Report back every line below that carries the word "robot".

»»

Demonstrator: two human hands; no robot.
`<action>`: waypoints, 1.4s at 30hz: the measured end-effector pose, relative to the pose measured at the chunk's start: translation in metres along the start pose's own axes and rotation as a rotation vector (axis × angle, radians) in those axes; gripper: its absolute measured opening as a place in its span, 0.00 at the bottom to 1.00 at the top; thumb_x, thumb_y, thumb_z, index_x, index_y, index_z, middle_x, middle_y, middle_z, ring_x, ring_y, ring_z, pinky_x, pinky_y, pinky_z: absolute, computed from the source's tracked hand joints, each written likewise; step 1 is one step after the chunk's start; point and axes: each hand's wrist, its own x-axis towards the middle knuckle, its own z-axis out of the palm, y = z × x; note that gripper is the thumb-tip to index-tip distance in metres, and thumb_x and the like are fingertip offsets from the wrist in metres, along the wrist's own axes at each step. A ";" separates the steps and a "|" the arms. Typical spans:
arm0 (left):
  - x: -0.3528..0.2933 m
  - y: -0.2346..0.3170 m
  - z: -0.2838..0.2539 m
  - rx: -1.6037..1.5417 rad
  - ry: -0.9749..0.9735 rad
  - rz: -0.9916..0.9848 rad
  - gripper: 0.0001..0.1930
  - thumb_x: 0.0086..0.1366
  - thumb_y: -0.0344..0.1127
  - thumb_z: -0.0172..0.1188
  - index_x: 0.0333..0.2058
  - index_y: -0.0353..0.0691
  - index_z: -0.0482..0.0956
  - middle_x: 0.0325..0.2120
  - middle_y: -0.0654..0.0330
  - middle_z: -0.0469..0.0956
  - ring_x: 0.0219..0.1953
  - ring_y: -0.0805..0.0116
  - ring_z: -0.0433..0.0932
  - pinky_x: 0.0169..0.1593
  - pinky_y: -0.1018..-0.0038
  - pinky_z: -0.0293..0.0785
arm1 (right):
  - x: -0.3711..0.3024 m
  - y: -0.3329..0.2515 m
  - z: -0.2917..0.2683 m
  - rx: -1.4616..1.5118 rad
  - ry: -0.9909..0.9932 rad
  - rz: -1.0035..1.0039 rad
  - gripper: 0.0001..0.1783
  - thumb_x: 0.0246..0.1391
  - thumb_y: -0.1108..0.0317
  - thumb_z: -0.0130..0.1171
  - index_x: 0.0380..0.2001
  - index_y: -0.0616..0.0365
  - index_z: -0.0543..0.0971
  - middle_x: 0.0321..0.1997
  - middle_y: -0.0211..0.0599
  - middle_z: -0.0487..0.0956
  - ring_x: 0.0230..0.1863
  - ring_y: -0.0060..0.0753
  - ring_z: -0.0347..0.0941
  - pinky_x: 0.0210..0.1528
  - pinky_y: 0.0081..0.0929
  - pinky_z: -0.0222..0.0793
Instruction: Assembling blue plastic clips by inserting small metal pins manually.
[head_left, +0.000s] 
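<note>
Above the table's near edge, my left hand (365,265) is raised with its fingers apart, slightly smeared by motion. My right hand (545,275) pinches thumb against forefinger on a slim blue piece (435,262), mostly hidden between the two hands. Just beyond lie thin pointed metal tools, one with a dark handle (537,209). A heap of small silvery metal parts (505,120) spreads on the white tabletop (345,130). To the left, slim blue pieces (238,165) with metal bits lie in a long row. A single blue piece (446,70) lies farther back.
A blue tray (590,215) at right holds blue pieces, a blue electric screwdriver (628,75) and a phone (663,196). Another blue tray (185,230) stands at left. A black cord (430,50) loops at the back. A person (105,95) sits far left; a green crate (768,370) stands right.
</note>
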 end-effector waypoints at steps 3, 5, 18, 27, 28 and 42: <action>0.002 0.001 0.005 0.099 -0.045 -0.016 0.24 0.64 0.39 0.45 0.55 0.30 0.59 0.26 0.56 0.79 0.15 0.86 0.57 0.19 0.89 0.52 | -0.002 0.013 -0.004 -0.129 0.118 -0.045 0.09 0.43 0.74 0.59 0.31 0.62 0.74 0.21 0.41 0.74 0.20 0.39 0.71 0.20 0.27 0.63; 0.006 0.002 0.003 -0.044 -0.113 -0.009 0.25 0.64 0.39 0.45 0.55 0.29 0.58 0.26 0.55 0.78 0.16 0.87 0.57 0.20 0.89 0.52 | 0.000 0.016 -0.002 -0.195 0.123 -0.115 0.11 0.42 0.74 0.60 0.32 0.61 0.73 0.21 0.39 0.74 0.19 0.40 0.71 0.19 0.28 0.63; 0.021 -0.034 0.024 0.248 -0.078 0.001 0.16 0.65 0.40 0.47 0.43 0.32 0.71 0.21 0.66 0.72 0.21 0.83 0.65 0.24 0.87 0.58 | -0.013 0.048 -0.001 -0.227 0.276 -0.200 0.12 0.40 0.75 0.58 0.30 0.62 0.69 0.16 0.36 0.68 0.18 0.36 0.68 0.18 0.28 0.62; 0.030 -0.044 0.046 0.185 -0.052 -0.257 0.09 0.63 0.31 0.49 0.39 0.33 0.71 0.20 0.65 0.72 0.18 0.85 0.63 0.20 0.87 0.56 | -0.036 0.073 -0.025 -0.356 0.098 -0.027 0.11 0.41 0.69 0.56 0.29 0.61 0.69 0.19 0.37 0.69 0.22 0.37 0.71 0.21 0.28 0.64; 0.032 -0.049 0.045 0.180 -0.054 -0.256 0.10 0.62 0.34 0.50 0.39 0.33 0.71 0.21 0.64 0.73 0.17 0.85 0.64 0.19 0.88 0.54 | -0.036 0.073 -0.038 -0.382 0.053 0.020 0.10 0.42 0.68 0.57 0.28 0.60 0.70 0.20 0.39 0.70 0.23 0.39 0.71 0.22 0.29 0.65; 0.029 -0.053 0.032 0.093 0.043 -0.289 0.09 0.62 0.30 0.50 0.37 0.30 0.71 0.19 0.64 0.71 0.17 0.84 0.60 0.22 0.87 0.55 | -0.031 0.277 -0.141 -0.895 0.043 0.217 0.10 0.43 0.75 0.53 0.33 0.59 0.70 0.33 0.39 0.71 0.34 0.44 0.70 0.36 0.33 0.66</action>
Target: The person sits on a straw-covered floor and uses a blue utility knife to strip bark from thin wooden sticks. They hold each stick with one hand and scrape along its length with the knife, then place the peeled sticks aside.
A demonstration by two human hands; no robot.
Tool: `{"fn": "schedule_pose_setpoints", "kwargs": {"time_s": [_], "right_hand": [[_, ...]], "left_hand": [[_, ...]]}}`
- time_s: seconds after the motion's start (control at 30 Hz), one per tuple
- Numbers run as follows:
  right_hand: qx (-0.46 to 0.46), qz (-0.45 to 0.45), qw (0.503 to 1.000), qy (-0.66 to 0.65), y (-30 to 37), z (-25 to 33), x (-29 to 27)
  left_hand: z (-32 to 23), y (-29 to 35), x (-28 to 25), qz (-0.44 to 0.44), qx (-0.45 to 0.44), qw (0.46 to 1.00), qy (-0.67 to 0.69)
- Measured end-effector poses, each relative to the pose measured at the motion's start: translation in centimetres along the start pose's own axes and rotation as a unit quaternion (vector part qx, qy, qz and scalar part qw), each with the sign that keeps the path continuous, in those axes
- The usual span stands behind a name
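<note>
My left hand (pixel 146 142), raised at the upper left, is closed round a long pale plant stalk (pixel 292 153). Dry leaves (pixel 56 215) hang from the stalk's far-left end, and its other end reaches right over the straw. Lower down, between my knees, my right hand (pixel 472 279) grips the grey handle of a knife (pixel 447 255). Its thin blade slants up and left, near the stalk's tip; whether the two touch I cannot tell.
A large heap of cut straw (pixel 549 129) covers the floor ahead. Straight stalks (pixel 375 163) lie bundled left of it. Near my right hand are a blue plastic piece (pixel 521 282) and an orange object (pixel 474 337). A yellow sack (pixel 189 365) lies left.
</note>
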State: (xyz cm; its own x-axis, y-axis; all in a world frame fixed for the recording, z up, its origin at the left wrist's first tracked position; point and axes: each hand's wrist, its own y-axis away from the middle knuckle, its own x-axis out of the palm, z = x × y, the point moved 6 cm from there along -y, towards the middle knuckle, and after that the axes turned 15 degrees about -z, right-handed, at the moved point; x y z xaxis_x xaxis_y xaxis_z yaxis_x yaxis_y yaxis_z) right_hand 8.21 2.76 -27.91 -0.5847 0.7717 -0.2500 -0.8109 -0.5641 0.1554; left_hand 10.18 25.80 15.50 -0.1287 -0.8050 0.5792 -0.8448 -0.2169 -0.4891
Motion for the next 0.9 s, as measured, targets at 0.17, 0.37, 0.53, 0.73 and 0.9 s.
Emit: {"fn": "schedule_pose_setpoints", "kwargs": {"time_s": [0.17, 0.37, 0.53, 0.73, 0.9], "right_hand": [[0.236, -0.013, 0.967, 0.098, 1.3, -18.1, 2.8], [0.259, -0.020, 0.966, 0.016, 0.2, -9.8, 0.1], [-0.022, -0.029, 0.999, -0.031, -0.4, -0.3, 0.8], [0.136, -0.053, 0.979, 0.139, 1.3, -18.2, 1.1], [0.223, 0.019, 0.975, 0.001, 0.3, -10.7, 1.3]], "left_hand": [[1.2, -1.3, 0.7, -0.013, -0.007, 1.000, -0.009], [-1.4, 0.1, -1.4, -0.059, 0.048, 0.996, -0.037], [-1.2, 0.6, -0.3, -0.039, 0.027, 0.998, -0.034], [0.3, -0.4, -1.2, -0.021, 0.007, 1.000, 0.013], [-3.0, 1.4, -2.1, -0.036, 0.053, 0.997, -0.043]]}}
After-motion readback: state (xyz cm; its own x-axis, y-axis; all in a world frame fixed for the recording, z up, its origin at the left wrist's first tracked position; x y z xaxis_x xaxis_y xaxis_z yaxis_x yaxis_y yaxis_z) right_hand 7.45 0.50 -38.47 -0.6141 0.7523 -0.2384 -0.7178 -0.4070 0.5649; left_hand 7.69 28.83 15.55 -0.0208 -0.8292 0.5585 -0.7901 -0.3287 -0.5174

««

_Answer to the problem_
Demonstrator: two human hands; no robot.
A demonstration by two human hands; no robot.

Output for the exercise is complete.